The exodus of Palestinian Christians affects Palestine as a whole. Christian schools in the West Bank and Gaza are prized for the education they provide to Christian and Muslim students alike, and indeed most have student bodies with high percentages of Muslims. In some areas, Christian student bodies are as much as 90 percent Muslim.

The young boys who live in the small apartment complex next door to mine are Muslim, but they attend Terra Sancta School, run by Bethlehem's Latin Parish. The school is about 75 percent Christian and 25 percent Muslim. The boys are quick to point out that religion makes no difference to them. My 10 year-old neighbor Ahmed says, "We are all friends!"

I look at them and wonder what their lives will be like in a few years, when they prepare to enter university or the Palestinian job market. At least one-third of the potential work force is unable to find employment in the West Bank's restricted economy. Will they stay in Bethlehem, living on sporadic, low-paying work? Will they relocate to Ramallah, hoping to secure some type of job in the big city?
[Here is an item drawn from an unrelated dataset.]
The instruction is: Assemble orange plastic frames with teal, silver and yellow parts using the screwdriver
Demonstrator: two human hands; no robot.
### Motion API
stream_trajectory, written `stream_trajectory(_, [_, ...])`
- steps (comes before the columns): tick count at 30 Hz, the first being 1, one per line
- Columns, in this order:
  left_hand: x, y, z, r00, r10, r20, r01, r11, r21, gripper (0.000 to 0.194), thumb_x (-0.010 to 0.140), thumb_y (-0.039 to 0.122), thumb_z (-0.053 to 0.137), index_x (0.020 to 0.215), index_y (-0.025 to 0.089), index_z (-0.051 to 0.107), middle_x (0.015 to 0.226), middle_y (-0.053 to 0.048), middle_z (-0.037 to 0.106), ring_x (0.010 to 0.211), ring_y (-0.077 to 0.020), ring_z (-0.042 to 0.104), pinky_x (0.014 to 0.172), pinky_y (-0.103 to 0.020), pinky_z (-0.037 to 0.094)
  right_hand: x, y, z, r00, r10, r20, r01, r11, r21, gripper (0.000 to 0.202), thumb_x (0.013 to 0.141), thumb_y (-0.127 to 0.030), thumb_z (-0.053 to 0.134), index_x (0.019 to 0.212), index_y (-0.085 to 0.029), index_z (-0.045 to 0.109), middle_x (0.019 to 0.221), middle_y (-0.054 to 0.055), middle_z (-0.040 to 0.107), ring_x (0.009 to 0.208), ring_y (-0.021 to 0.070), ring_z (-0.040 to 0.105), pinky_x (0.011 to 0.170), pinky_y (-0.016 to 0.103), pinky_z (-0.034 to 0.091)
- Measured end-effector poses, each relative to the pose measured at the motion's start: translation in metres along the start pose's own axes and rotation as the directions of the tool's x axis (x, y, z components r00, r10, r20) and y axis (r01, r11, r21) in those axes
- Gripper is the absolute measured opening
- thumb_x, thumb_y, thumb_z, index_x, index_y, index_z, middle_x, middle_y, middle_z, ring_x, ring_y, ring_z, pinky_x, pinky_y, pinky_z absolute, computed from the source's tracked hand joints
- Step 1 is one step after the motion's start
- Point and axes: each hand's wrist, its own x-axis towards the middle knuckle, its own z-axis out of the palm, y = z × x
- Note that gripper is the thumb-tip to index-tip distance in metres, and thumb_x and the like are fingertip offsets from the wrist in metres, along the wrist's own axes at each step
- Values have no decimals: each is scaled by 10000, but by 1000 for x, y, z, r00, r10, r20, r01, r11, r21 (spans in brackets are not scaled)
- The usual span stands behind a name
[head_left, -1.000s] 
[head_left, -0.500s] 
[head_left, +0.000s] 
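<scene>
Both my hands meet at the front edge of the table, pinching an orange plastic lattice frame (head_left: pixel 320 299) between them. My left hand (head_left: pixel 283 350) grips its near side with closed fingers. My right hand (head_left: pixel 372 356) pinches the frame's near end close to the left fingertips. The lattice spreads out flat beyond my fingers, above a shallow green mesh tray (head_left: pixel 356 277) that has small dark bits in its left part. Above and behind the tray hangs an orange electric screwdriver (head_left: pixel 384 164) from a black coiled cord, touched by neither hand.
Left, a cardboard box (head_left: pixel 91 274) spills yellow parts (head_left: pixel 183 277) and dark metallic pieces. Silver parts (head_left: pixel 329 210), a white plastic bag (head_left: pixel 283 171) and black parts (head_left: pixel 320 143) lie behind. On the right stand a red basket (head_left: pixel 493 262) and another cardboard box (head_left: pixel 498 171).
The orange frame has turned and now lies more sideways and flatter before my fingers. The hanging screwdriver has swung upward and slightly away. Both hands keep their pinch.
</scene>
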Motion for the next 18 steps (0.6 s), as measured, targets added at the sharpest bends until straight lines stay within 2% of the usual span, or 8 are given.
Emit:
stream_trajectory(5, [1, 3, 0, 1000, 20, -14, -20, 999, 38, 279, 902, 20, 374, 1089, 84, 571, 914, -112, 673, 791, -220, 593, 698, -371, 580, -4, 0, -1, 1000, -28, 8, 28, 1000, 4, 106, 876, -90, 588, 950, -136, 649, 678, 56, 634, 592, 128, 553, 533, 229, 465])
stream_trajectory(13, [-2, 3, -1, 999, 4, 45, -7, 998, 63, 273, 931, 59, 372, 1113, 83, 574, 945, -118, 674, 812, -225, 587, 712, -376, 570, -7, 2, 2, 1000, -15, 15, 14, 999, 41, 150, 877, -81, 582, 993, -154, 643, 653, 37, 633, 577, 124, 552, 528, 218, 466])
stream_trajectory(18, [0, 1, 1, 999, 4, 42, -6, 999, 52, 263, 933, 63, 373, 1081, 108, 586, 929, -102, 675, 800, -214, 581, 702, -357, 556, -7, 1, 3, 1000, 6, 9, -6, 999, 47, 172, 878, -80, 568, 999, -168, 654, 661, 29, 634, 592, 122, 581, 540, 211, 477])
Will they attend Bethlehem or Birzeit Universities, only to graduate and realize that with their qualifications, the hope of finding suitable employment in Palestine is even further out of reach?
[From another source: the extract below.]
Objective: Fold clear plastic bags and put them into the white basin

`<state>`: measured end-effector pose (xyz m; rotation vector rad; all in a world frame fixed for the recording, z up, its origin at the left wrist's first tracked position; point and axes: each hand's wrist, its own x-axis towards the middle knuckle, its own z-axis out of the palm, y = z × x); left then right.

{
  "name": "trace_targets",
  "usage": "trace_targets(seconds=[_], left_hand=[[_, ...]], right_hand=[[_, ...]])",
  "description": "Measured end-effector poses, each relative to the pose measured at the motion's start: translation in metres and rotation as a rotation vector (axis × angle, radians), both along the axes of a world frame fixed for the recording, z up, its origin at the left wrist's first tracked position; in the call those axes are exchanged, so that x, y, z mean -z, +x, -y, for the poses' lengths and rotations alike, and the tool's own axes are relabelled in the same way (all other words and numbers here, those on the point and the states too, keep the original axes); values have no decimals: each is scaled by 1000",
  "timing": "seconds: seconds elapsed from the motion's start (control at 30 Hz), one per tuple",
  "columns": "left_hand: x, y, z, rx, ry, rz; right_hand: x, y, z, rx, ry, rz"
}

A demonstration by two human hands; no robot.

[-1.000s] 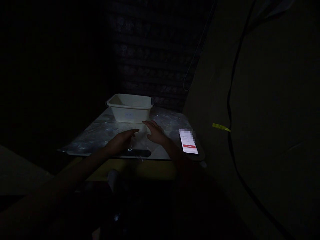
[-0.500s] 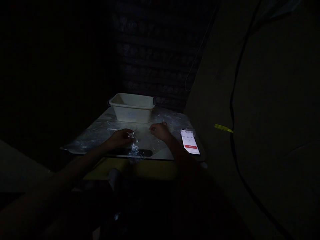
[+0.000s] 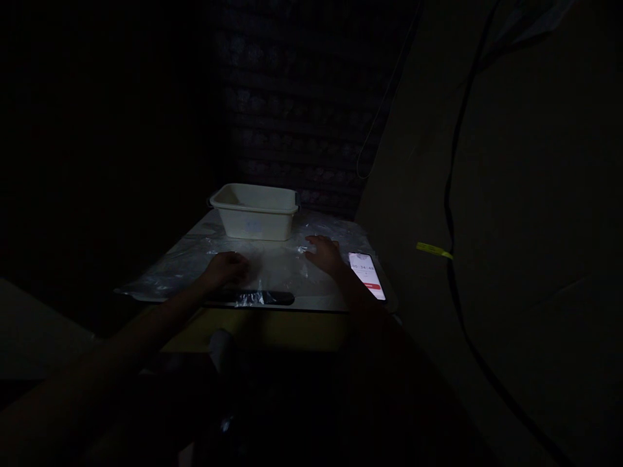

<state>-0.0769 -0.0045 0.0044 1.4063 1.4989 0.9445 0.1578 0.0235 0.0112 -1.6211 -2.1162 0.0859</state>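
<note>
My left hand (image 3: 226, 267) is over the table's left half with its fingers curled together; what they hold, if anything, is too dark to make out. My right hand (image 3: 324, 253) hovers at the right with its fingers apart and nothing visible in them. Clear plastic film (image 3: 253, 297) lies crumpled at the front edge, across a dark slot (image 3: 282, 298) in the tabletop. More clear plastic (image 3: 168, 269) covers the left side. Behind my hands stands a pale rectangular tub (image 3: 256, 224).
A lit phone (image 3: 368, 275) lies on the table's right edge, beside my right forearm. On the right, a black cable (image 3: 450, 194) with a yellow tag (image 3: 432, 250) hangs down the wall. A patterned dark curtain (image 3: 292, 110) is behind the table.
The film at my left hand has dropped onto the front edge. My left hand has moved slightly left, and my right hand has moved right and spread its fingers.
</note>
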Motion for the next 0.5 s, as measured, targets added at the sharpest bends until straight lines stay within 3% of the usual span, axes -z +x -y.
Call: trace_targets(seconds=[0.13,0.3,0.4,0.5], left_hand=[[1,-3,-2,-6,75,-57],[1,-7,-13,64,313,-434],[-5,-4,-14,204,503,-585],[-12,5,-11,380,643,-613]], right_hand=[[3,4,4,-41,3,25],[9,-5,6,-198,-25,1],[6,-18,6,-253,-8,-51],[-2,-35,6,-325,35,-87]])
Or will they decide that living in the West Bank, in walled communities whose access and infrastructure is at the mercy of an occupying force, is just too difficult?

This is where the presence of Palestinian Christians plays a positive role. It's a critical time for them, as churches in the West Bank, Gaza and Northern Israel are struggling to support their parishioners in the face of economic hardship and a general feeling of despair among parishioners.

I'm currently working for the Holy Land Christian Ecumenical Foundation, which runs a number of programs designed to provide Palestinian Christians with the financial and emotional support they need to be able to remain in Palestine.

The foundation helps local craftsmen find audiences in the United States to purchase their goods, and it provides funds and technical skills needed to renovate the homes of Palestinians who cannot afford to do so themselves. This generates jobs for months at a time for local carpenters, suppliers, painters, plumbers and electricians, many of whom would otherwise be at a loss to provide for their families.

The Holy Land Christian Ecumenical Foundation connects sponsors in the United States with schools, children, and teachers in Palestine, generating much-needed funds for Christian schools and allowing kids like Ahmed to receive a good education regardless of his religious background. It facilitates the creation and operation of care centers for seniors such as Amy, who decades ago could not have imagined they would grow old without their children around to support them.

The goal is to make life in Palestine livable enough to allow people such as Amy and other Palestinians I've met to stay rather than emigrate. When Christians stay, younger generations of Muslim students benefit from the quality education provided by church-run schools.
Merchants, restaurant owners and hoteliers benefit from the revenue generated by Westerners touring West Bank churches and Christian sites.

And destitute Muslims, who appeal to churches for help in getting medical care and schooling for their children, benefit from churches' generosity and financial means. One priest told me he is loathe to turn anyone away, regardless of religion.

Perhaps more important, as Gaza falls under tighter control of radical Hamas, and Fatah and Hamas clash for control of Palestine, the hope is that Palestinian Christians will provide a moderating bridge between their Muslim brethren, Israel and the West.

George, 16, a Christian from Bethlehem, told me that he will attend university in the Netherlands, for which his family has residency, but he plans to return to Bethlehem after graduation. "I want to stay and help fix Palestine," he said. "Who will do this if we keep leaving?"